__Material provided__
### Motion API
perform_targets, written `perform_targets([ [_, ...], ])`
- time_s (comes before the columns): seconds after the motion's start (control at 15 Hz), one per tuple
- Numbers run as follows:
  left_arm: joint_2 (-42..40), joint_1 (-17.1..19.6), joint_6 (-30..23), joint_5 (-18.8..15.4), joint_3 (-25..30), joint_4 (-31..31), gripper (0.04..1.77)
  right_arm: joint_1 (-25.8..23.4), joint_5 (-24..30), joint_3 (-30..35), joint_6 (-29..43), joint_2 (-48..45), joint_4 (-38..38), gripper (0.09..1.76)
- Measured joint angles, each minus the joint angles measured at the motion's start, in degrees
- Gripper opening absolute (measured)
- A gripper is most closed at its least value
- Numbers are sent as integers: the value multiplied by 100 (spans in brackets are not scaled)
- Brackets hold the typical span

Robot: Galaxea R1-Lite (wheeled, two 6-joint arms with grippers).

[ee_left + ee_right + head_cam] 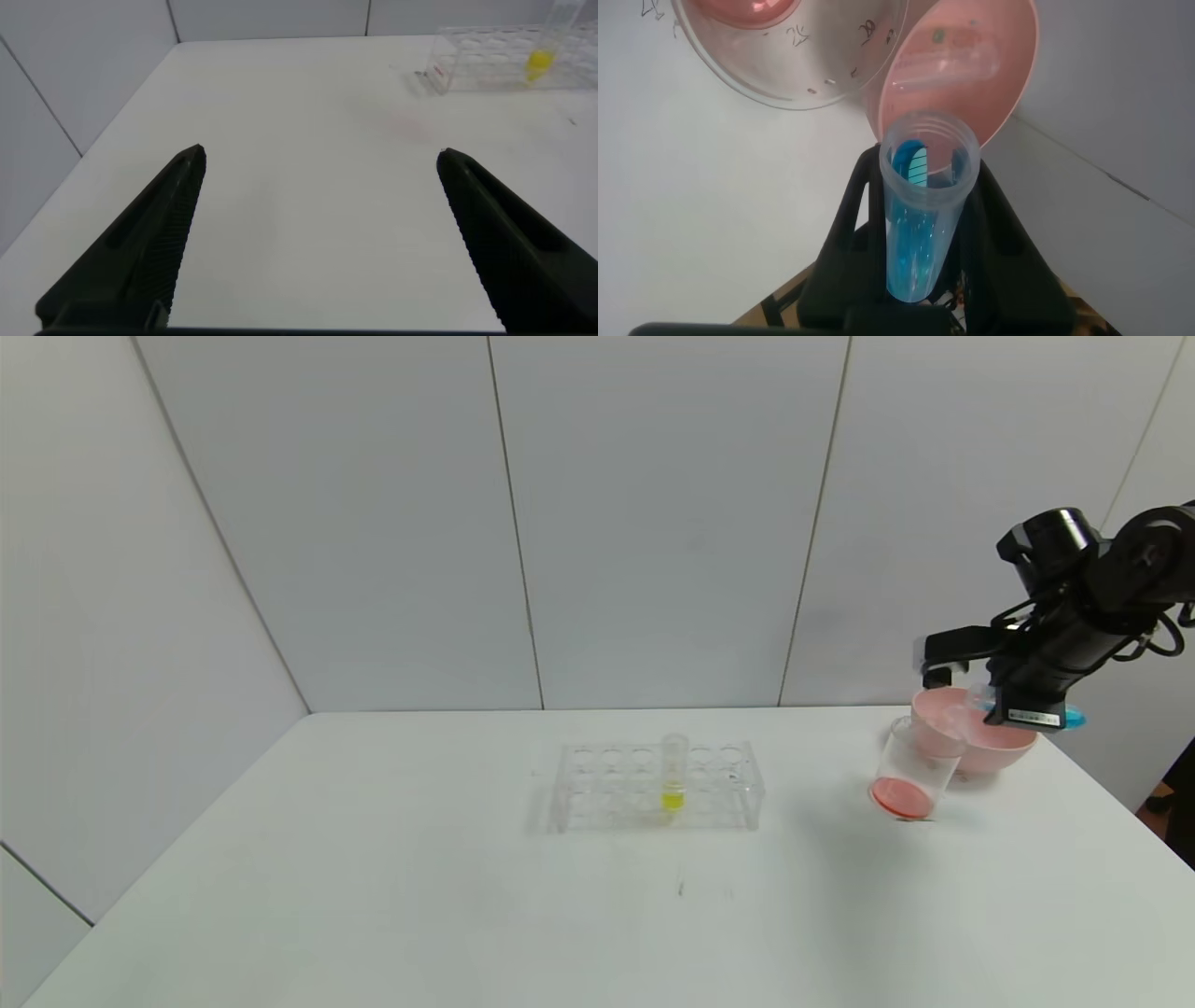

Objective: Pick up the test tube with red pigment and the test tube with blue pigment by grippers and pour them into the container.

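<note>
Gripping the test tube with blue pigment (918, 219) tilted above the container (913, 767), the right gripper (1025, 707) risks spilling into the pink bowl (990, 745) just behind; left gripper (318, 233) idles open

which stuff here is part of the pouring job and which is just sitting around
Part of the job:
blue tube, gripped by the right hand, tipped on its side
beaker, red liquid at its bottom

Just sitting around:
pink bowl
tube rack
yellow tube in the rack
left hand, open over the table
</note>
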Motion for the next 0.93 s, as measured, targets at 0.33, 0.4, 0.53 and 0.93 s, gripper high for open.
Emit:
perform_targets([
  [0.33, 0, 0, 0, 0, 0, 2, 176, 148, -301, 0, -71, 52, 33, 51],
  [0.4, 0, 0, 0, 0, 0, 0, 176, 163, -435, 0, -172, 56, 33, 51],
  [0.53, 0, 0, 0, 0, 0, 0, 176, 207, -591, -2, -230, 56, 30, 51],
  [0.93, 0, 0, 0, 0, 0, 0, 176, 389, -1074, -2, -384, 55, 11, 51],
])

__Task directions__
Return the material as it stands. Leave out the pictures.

__Your solution__
### Motion API
perform_targets, written `perform_targets([ [_, ...], ])`
- time_s (comes before the columns): seconds after the motion's start (control at 15 Hz), one per tuple
- Numbers run as follows:
  left_arm: joint_2 (-42..40), joint_1 (-17.1..19.6), joint_6 (-30..23), joint_5 (-18.8..15.4), joint_3 (-25..30), joint_4 (-31..31), gripper (0.04..1.77)
  right_arm: joint_1 (-25.8..23.4), joint_5 (-24..30), joint_3 (-30..35), joint_6 (-29..43), joint_2 (-48..45), joint_4 (-38..38), gripper (0.09..1.76)
- Measured joint angles, each minus the joint angles measured at the motion's start, in degrees
- Gripper opening absolute (measured)
- A gripper is most closed at its least value
- Numbers are sent as integers: the value multiplied by 100 (spans in brackets are not scaled)
- Brackets hold the typical span

Robot: Galaxea R1-Lite (wheeled, two 6-joint arms with grippers).

[ee_left + ee_right + head_cam] 

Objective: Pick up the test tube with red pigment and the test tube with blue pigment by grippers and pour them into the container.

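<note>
Gripping the test tube with blue pigment (918, 219) tilted above the container (913, 767), the right gripper (1025, 707) risks spilling into the pink bowl (990, 745) just behind; left gripper (318, 233) idles open

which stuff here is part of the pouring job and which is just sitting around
Part of the job:
blue tube, gripped by the right hand, tipped on its side
beaker, red liquid at its bottom

Just sitting around:
pink bowl
tube rack
yellow tube in the rack
left hand, open over the table
</note>
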Motion for the next 0.93 s, as measured, targets at 0.33, 0.4, 0.53 and 0.93 s, gripper high for open.
Emit:
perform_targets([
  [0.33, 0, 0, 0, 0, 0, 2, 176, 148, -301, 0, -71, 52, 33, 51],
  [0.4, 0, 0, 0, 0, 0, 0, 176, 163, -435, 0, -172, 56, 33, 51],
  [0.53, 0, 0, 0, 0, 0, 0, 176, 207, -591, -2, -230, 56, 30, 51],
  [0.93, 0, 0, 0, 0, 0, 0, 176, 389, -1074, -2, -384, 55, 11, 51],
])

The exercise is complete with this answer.